Jim- I'm sorry I neglected to mention it was an orchestra in the US. Actually Arabic music isn’t half as hard to play as classical (I like to call it ‘concert’) music, although one must have an extremely good ear. One of my challenges has been creating competition for myself – almost all the other students at our conservatory think it’s insane to practice 4-7 hours a day, along with a regular high-school load of studies. But my amazing teacher has taught me to compete with myself. There are a few students who are also serious and focused though.

Thanks for all the responses guys! This is very interesting =)

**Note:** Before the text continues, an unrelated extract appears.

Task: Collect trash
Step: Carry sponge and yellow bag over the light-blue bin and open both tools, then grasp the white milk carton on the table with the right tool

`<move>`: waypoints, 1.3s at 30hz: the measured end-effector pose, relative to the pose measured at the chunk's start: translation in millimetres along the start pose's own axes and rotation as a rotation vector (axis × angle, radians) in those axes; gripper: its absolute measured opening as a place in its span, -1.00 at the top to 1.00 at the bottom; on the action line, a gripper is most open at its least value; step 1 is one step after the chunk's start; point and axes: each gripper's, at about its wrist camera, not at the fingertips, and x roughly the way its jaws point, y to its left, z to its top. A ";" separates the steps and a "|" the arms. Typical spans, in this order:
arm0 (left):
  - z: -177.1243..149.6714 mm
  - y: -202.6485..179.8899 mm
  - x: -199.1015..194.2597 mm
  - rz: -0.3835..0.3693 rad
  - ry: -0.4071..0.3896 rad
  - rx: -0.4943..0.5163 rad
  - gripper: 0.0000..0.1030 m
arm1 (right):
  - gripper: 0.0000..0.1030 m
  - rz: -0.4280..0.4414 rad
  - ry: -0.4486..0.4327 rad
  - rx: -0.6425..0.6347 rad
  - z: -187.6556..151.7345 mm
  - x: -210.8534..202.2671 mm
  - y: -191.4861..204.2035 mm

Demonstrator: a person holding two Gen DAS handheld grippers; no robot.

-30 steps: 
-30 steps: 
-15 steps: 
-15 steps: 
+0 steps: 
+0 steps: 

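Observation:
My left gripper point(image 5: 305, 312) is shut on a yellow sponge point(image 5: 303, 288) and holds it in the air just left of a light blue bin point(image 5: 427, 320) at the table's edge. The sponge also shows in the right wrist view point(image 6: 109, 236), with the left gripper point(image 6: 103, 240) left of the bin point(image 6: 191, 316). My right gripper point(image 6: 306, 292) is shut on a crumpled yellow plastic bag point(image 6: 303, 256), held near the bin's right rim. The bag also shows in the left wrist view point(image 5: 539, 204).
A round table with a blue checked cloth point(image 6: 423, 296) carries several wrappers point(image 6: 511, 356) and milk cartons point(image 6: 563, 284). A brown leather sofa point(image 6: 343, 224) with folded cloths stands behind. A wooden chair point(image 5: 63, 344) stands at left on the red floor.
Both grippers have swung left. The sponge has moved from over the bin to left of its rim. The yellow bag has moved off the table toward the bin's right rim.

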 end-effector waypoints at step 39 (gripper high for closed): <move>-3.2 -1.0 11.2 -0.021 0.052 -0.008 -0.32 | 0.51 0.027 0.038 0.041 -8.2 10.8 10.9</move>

February 15, 2007 at 12:54 PM · Hi Lauren,

I think it's very healthy to play repertoire above one's level. When it comes to performing, this is a different story. Many people are afraid to perform technically challenging works because of what can happen on stage. Teachers often avoid putting their students in a situation where the student will get on stage and make a bad impression. This is for the teacher's and student's sake. You can't blame someone for wanting to play as comfortably as possible. That being said, there are plenty of people who can play Paganini without being traumatized. It's not easy, but if you can play it well, you're an excellent violinist.

February 15, 2007 at 02:42 PM · Vince, don't forget the right hand--there's plenty of tricky bow work in Paganini.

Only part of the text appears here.